A Assessoria Jurídica Nacional (AJN) do ANDES-SN publicou, nesta quarta-feira (3), nota técnica sobre a Portaria do Ministério da Educação (MEC) nº 555, de 29 de julho deste ano. Publicada no Diário Oficial da União (DOU), a portaria delega competências aos dirigentes máximos das autarquias e fundações públicas vinculadas ao MEC para a prática de atos em matéria disciplinar e revoga as Portarias do MEC nº 451, de 9/4/2010, e 2.123, de 10/12/2019.
Com a publicação da Portaria 555 e a polarização política, docentes temem ser perseguidos por um reitor ou uma reitora que não seja do seu espectro político. Isso porque o dispositivo dá permissão aos reitores e às reitoras para demitir servidores e servidoras em decorrência de processos disciplinares, em instância única, sem direito a recurso, como o próprio ministro da Educação ou o Presidente.
Ao mesmo tempo, juristas apontam que a norma contraria as garantias de ampla defesa previstas na Constituição Federal. A Carta Magna coloca entre os direitos e garantias fundamentais, que são cláusulas pétreas, o direito ao contraditório e de ampla defesa, com possibilidade de recurso, em qualquer processo administrativo ou judicial (inciso LV ao artigo 5º).
Por outro lado, a Lei 8.112/1990, que dispõe sobre regime jurídico dos servidores públicos, estabelece em seu artigo 104 que “é assegurado ao servidor o direito de requerer aos Poderes Públicos, em defesa de direito ou interesse legítimo”. No parágrafo 1º ao artigo 107, determina que o recurso será dirigido à autoridade superior à que tiver proferido a decisão, “e, sucessivamente, em escala ascendente, às demais autoridades”.
A Lei 9.784/1999, que regula o processo administrativo, também reconhece a possibilidade de recurso em decisões administrativas. O artigo 56 assegura que a interposição será dirigida à autoridade que proferiu a decisão e, caso não seja reconsiderada no prazo de cinco dias, será encaminhada para uma autoridade superior. O artigo 57 também estabelece que o “recurso administrativo tramitará no máximo por três instâncias administrativas, salvo disposição legal diversa”.
Nesse sentido, a portaria do MEC está em desconformidade com a legislação. “Se a portaria estabelece que não cabe recurso administrativo contra uma decisão proferida em primeira instância, em uma instância única, essa disposição é manifestamente ilegal e inconstitucional”, explicou em entrevista à Gazeta do Povo, o professor de Direito Administrativo da PUC-SP, Maurício Zockun.
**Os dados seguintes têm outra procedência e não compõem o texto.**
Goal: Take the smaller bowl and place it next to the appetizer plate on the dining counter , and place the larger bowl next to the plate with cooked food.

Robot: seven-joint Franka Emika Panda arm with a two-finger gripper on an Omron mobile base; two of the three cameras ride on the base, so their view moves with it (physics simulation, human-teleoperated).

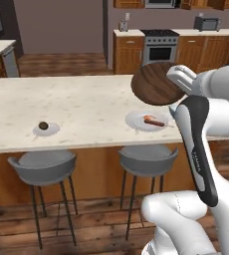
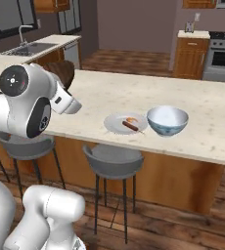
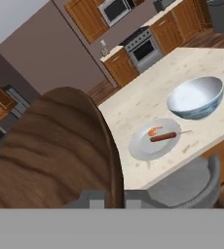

O docente esclareceu que os servidores e as servidoras podem acionar a Justiça, caso não tenham seu direito de recorrer reconhecido. “Não há dúvidas de que esses dispositivos são inconstitucionais. Caso uma pessoa tenha sido julgada em instância única, sem direito a recurso, ela pode ajuizar um mandado de segurança a Justiça Federal para ter a interposição de recurso administrativo”, afirma.
Nota Ténica da AJN
Nos artigos 1º e 2º, a portaria estabelece a subdelegação de competência aos dirigentes máximos das autarquias e fundações vinculadas ao MEC, para:
1) julgamento de processos administrativos disciplinares e aplicação de penalidades, 2) hipóteses de demissão, cassação de aposentadoria ou disponibilidade, 3) destituição ou conversão em destituição de cargo comissionado, reintegração de ex-servidores(as) em cumprimento de decisão judicial ou administrativa e a delegação para 4) julgar processos administrativos disciplinares e aplicar penalidades na hipótese de suspensão superior a 30 dias.
Com exceção da hipótese de reintegração de servidor(a), tais delegações já estavam estabelecidas na Portaria nº 451/10.
Das disposições da Portaria nº 555/22, deve ser destacada também a do § 2º do artigo 1º, que estabelece o não cabimento de recurso hierárquico ao Presidente da República ou ao ministro da Educação em face de decisão tomada pelo dirigente máximo da instituição.
“Entendemos que essa disposição é ilegal, porquanto o recurso hierárquico é previsto nos artigos 104 e seguintes da Lei nº 8.112, de 11 de dezembro de 1990, sendo aquele dirigido a uma autoridade fora da entidade estatal que proferiu a decisão de demissão e cassação de aposentadoria do(a) servidor(a), não podendo, portanto, ser revogado via ato normativo inferior”.
Além dessa ilegalidade, a Portaria nº 555/22 mantém a sistemática da revogada Portaria nº 2.123/19, que não previu, das decisões das autoridades delegadas, o cabimento de recurso ao colegiado máximo da instituição, mas apenas a possibilidade de pedido de reconsideração.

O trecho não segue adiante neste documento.